■ **What you will do**
Show each line from the listing that includes the word "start".

■ **Data for this task**
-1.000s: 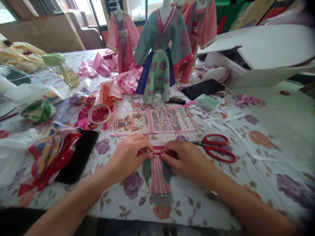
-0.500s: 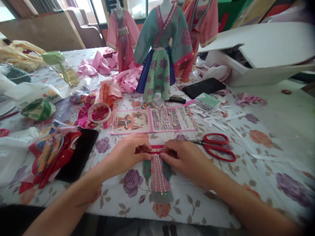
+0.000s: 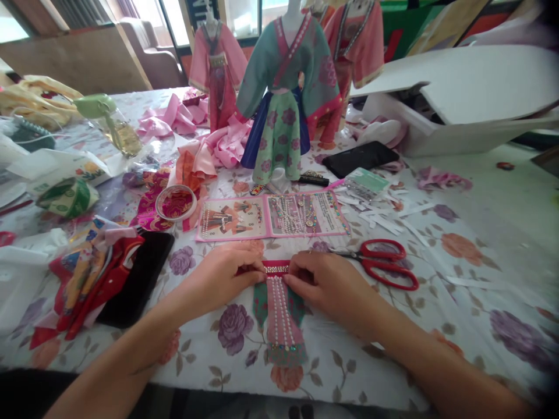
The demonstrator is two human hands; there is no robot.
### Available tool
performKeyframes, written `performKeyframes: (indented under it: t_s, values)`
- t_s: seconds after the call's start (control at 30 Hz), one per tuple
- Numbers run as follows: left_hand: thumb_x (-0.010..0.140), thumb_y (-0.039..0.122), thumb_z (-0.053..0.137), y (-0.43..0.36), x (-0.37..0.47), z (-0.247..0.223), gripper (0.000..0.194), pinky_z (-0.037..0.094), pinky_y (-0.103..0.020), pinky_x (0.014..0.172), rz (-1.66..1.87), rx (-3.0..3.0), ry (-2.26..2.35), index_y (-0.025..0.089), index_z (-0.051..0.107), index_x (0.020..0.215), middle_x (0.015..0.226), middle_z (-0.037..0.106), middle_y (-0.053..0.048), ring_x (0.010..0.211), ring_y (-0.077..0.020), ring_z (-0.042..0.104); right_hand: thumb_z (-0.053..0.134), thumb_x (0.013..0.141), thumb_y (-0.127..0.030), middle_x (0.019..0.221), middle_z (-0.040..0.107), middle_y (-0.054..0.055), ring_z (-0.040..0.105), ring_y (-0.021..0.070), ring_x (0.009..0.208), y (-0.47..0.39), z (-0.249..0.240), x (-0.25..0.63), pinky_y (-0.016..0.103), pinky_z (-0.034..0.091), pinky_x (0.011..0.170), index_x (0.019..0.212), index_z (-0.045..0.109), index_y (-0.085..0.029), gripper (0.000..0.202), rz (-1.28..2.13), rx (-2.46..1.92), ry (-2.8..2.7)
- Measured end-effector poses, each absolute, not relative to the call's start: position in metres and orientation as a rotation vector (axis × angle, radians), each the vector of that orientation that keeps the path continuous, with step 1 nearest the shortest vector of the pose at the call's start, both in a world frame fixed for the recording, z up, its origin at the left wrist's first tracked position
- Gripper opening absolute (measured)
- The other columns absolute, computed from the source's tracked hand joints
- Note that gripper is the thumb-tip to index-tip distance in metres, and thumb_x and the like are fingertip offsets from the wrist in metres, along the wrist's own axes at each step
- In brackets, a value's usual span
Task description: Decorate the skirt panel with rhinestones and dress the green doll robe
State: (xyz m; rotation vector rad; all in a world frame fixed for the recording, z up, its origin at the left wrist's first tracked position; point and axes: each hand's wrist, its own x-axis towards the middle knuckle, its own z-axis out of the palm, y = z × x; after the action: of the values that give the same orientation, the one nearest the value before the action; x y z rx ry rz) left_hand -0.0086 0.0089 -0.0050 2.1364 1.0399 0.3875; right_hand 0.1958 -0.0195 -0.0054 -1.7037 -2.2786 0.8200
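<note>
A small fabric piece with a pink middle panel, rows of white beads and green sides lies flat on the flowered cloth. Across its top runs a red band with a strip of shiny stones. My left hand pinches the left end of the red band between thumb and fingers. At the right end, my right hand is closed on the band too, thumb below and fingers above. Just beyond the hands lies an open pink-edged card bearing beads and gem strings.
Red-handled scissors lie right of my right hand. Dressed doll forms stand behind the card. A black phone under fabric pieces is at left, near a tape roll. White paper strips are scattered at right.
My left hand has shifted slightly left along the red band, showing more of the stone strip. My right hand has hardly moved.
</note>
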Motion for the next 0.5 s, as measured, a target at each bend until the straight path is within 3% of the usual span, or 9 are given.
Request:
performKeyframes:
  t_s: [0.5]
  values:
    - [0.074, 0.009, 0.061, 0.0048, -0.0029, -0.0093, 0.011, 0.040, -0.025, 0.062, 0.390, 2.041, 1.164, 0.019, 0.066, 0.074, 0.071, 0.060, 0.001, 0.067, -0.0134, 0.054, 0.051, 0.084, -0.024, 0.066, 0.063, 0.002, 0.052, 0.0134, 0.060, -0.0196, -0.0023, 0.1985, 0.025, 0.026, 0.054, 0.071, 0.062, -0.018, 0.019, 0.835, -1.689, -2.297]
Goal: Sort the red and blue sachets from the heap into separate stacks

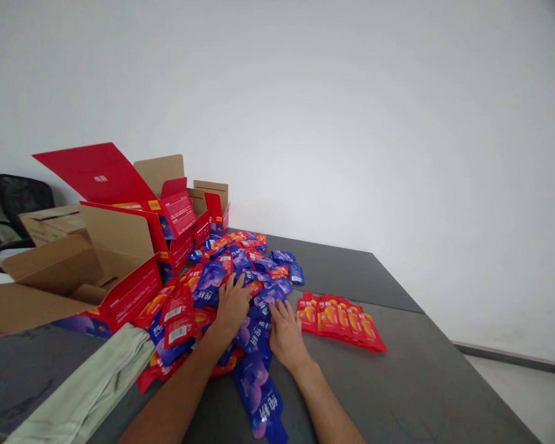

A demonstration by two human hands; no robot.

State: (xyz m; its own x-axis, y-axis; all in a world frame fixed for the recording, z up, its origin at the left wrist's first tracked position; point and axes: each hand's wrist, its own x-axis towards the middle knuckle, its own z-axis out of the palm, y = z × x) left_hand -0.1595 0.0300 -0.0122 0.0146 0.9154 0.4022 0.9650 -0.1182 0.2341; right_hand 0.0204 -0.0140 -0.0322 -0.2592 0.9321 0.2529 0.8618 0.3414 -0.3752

■ **Written response**
- t_s: seconds after the call's start (control at 30 Hz), one per tuple
- Measured end-effector poses, each absolute, not relative to the call's start: position in metres and orientation as a rotation vector (axis × angle, radians), each the vector of that orientation that keeps the path continuous, with step 1 nearest the shortest vector of the pose at the call's start, both in a world frame fixed for the recording, z up, its origin at the left wrist's first tracked position

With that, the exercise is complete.